» **ASSIGNMENT**
Set down all of the records word for word.

» **RECORDS FOR THE TASK**

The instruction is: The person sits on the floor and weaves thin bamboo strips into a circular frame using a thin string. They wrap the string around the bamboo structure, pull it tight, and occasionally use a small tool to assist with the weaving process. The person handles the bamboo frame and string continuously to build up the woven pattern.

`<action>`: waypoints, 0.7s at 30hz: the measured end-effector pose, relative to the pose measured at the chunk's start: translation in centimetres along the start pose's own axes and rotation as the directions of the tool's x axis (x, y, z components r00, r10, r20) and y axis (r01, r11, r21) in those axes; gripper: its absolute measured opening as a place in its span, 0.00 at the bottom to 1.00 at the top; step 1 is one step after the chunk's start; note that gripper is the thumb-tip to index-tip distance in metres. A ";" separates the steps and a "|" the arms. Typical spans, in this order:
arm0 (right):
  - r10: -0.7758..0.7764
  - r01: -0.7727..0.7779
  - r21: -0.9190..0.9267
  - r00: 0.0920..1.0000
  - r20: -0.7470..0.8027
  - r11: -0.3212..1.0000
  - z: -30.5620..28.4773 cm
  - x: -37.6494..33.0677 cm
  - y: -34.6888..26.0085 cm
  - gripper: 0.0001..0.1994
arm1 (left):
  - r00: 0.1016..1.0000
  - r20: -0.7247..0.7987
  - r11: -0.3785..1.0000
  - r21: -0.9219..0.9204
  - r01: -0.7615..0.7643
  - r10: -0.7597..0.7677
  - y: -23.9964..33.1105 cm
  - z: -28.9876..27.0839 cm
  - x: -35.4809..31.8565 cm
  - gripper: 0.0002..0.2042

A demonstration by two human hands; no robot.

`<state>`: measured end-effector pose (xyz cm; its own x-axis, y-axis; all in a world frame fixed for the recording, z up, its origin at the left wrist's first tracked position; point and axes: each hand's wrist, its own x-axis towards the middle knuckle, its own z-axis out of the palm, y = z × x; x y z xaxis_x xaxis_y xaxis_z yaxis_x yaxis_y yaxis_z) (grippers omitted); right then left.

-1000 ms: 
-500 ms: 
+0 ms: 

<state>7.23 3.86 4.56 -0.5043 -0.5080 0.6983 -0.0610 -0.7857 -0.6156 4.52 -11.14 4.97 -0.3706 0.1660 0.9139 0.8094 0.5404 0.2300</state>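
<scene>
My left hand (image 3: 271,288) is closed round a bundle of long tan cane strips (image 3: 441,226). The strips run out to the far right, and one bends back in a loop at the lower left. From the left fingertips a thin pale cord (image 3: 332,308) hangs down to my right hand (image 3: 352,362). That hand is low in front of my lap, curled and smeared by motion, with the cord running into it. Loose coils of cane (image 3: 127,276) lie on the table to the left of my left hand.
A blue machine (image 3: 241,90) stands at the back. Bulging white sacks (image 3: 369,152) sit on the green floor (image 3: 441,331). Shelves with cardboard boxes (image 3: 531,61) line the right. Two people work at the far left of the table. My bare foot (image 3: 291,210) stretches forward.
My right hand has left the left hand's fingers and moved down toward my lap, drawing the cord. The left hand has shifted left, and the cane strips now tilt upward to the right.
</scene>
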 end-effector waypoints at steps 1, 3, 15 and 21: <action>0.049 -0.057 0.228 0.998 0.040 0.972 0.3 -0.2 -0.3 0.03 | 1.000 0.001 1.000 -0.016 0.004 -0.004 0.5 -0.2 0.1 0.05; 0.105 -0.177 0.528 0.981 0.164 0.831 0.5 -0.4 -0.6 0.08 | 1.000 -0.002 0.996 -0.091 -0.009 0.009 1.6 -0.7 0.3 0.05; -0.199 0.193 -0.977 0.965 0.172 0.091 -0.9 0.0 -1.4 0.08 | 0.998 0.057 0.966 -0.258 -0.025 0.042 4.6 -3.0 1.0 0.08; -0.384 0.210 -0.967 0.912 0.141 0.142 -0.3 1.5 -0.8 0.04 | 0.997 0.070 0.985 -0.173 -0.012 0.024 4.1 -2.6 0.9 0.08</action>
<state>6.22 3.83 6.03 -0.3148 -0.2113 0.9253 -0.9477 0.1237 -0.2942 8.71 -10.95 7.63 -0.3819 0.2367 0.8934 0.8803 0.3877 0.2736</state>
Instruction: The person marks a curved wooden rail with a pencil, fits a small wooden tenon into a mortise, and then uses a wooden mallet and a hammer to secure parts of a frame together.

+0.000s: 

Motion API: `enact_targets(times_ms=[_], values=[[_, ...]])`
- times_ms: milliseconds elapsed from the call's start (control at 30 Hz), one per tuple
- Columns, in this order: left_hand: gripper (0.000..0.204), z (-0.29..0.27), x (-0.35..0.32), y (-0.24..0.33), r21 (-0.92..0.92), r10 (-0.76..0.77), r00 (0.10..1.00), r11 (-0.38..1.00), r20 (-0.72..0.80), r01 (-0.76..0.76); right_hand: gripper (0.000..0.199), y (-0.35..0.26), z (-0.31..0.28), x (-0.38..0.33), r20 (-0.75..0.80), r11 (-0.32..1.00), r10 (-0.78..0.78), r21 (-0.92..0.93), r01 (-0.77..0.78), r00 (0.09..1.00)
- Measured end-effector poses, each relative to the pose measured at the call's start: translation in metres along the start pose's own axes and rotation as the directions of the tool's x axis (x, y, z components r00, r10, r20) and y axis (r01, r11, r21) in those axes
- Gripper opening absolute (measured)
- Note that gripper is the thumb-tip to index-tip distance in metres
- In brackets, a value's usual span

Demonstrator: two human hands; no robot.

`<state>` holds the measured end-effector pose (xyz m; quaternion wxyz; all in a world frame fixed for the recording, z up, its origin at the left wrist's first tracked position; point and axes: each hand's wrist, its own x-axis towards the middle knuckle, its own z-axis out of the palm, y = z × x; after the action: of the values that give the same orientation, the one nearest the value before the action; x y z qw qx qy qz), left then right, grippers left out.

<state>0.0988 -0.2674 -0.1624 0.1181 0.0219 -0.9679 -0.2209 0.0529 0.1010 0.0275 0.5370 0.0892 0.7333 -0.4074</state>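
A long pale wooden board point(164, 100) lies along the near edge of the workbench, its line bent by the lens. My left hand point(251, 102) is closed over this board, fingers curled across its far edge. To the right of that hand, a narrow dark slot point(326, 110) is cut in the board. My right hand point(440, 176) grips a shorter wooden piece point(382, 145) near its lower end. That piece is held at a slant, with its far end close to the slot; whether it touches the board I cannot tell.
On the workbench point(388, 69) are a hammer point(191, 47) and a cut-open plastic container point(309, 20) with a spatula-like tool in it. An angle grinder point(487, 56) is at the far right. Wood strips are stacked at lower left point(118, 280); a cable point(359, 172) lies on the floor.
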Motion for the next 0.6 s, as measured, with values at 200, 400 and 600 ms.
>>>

» **RESULT OF THE TASK**
The instruction is: The person sits on the floor and weaves thin bamboo strips into a circular frame using a thin string. They wrap the string around the bamboo structure, pull it tight, and occasionally use a small tool to assist with the weaving process. The person handles the bamboo frame and string continuously to build up the woven pattern.

`<action>`: waypoints, 0.7s at 30hz: the measured end-effector pose, relative to the pose measured at the chunk's start: translation in centimetres along the start pose's own axes and rotation as the directions of the tool's x axis (x, y, z components r00, r10, r20) and y axis (r01, r11, r21) in those axes; gripper: its absolute measured opening as a place in its span, 0.00 at the bottom to 1.00 at the top; step 1 is one step after the chunk's start; note that gripper is the thumb-tip to index-tip distance in metres. A ";" separates the steps and a "|" the arms. Typical spans, in this order:
arm0 (right):
  - r10: -0.7758..0.7764
  - r01: -0.7727..0.7779
  - r21: -0.9190..0.9267
  - r00: 0.0920..1.0000
  - r20: -0.7470..0.8027
  - r11: -0.3212..1.0000
  - z: -30.5620..28.4773 cm
  - x: -37.6494..33.0677 cm
  - y: -34.6888..26.0085 cm
  - gripper: 0.0001..0.1994
arm1 (left):
  - r00: 0.1016..1.0000
  - r20: -0.7247..0.7987
  - r11: -0.3785..1.0000
  - r21: -0.9219..0.9204
  - r01: -0.7615..0.7643
  - r10: -0.7597..0.7677
  - y: -23.9964..33.1105 cm
  - z: -28.9876..27.0839 cm
  - x: -35.4809..31.8565 cm
  - gripper: 0.0002..0.2042

A demonstration by two human hands; no robot.

`<state>`: measured end-effector pose (xyz cm; its own x-axis, y-axis; all in a world frame fixed for the recording, z up, its origin at the left wrist's first tracked position; point and axes: each hand's wrist, its own x-axis towards the middle knuckle, its own z-axis out of the palm, y = z × x; x y z xaxis_x xaxis_y xaxis_z yaxis_x yaxis_y yaxis_z) (grippers omitted); right then left.

-1000 ms: 
-500 ms: 
+0 ms: 

<state>7.23 3.86 4.56 -0.5043 -0.5080 0.6983 -0.0610 -0.7857 -0.6156 4.52 -11.14 4.97 -0.3706 0.1660 0.9139 0.8094 0.5404 0.2300</state>
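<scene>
My left hand (image 3: 271,288) is closed round a bundle of long tan cane strips (image 3: 441,226). The strips run out to the far right, and one bends back in a loop at the lower left. From the left fingertips a thin pale cord (image 3: 332,308) hangs down to my right hand (image 3: 352,362). That hand is low in front of my lap, curled and smeared by motion, with the cord running into it. Loose coils of cane (image 3: 127,276) lie on the table to the left of my left hand.
A blue machine (image 3: 241,90) stands at the back. Bulging white sacks (image 3: 369,152) sit on the green floor (image 3: 441,331). Shelves with cardboard boxes (image 3: 531,61) line the right. Two people work at the far left of the table. My bare foot (image 3: 291,210) stretches forward.
My right hand has left the left hand's fingers and moved down toward my lap, drawing the cord. The left hand has shifted left, and the cane strips now tilt upward to the right.
</scene>
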 end-effector waypoints at steps 1, 3, 15 and 21: <action>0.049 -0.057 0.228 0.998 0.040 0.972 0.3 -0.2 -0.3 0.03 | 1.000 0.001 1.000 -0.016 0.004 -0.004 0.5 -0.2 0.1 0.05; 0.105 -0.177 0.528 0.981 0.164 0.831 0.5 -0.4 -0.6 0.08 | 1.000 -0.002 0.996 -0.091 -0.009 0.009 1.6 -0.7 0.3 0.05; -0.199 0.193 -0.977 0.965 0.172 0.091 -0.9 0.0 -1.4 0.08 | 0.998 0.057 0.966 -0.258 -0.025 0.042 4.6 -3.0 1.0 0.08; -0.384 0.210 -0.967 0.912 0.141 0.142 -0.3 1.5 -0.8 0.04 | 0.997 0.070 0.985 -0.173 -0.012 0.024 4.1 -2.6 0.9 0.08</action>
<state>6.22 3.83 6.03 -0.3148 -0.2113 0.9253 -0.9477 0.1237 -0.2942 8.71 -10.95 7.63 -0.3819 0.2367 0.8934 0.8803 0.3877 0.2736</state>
Instruction: The person marks a curved wooden rail with a pencil, fits a small wooden tenon into a mortise, and then uses a wooden mallet and a hammer to secure parts of a frame together.

+0.000s: 

Motion API: `enact_targets(times_ms=[_], values=[[_, ...]])`
- times_ms: milliseconds elapsed from the call's start (control at 30 Hz), one per tuple
- Columns, in this order: left_hand: gripper (0.000..0.204), z (-0.29..0.27), x (-0.35..0.32), y (-0.24..0.33), r21 (-0.92..0.92), r10 (-0.76..0.77), r00 (0.10..1.00), r11 (-0.38..1.00), r20 (-0.72..0.80), r01 (-0.76..0.76); right_hand: gripper (0.000..0.199), y (-0.35..0.26), z (-0.31..0.28), x (-0.38..0.33), r20 (-0.75..0.80), r11 (-0.32..1.00), r10 (-0.78..0.78), r21 (-0.92..0.93), r01 (-0.77..0.78), r00 (0.09..1.00)
- Measured end-effector poses, each relative to the pose measured at the call's start: translation in metres along the start pose's own axes and rotation as the directions of the tool's x axis (x, y, z components r00, r10, r20) and y axis (r01, r11, r21) in those axes
- Gripper opening absolute (measured)
- Note that gripper is the thumb-tip to index-tip distance in metres
- In brackets, a value's usual span

Demonstrator: two human hands; no robot.

`<state>` holds the measured end-effector pose (xyz m; quaternion wxyz; all in a world frame fixed for the recording, z up, its origin at the left wrist's first tracked position; point and axes: each hand's wrist, its own x-axis towards the middle knuckle, its own z-axis out of the palm, y = z × x; after the action: of the values that give the same orientation, the one nearest the value before the action; x y z qw qx qy qz), left then right, grippers left out.

<state>0.0988 -0.2674 -0.1624 0.1181 0.0219 -0.9679 -0.2209 0.0529 0.1010 0.0275 0.5370 0.0892 0.7333 -0.4074</state>
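A long pale wooden board point(164, 100) lies along the near edge of the workbench, its line bent by the lens. My left hand point(251, 102) is closed over this board, fingers curled across its far edge. To the right of that hand, a narrow dark slot point(326, 110) is cut in the board. My right hand point(440, 176) grips a shorter wooden piece point(382, 145) near its lower end. That piece is held at a slant, with its far end close to the slot; whether it touches the board I cannot tell.
On the workbench point(388, 69) are a hammer point(191, 47) and a cut-open plastic container point(309, 20) with a spatula-like tool in it. An angle grinder point(487, 56) is at the far right. Wood strips are stacked at lower left point(118, 280); a cable point(359, 172) lies on the floor.
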Motion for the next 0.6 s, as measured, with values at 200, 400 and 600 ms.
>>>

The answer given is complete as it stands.